Neben dem ohnehin herausragenden Manuel Neuer übernehmen Spieler wie Joshua Kimmich und Jonas Hector Verantwortung und haben ihre Nerven im Griff. Wenn die eigentlichen Leader wie Thomas Müller, Mesut Özil und Bastian Schweinsteiger Schwächen zeigen, ist die zweite Reihe wie Kimmich, Hector und auch Julian Draxler zur Stelle.

Das beweist, dass diese Weltmeister-Mannschaft das Sieger-Gen in sich aufgenommen hat und weiter trägt. Auch das ist ein Verdienst von Löw und seinem Trainerteam.
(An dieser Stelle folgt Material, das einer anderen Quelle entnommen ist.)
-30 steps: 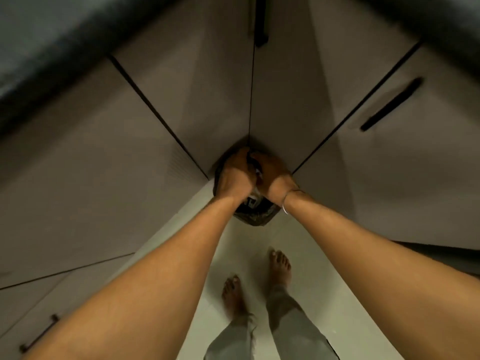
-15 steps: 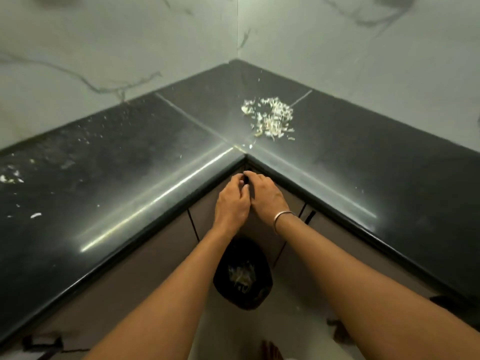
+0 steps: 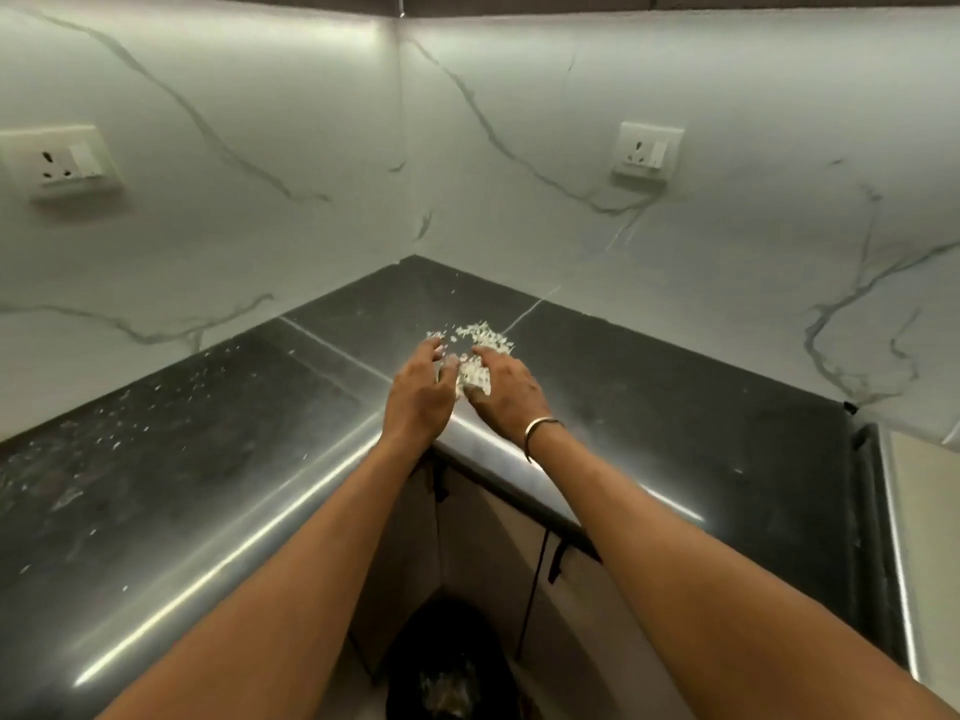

Die Kritik von Experten wie Mehmet Scholl an der Umstellung auf eine Dreierkette läuft ins Leere. Ja, Löw hat sich am Gegner orientiert. Aber das ist auch sein Job.

Die Dreierkette wurde in den letzten zwei Jahren immer wieder eingesetzt – unter anderem auch sehr erfolgreich im März gegen Italien. Hätte er das bewährte System beibehalten und wäre gescheitert, wäre ihm Arroganz vorgeworfen worden, nicht auf die Stärken der Italiener einzugehen.

Natürlich bietet das Drama von Bordeaux auch Ansätze zur Kritik. Die vor allem nach dem Ausgleich einfallslosen Angriffsbemühungen wird auch Löw in der Analyse noch mal ansprechen.

Unter dem Strich bleibt aber, dass er in sechs großen Turnieren mit dem DFB-Team immer das Halbfinale erreicht hat.

Das soll ihm erstmal jemand nachmachen.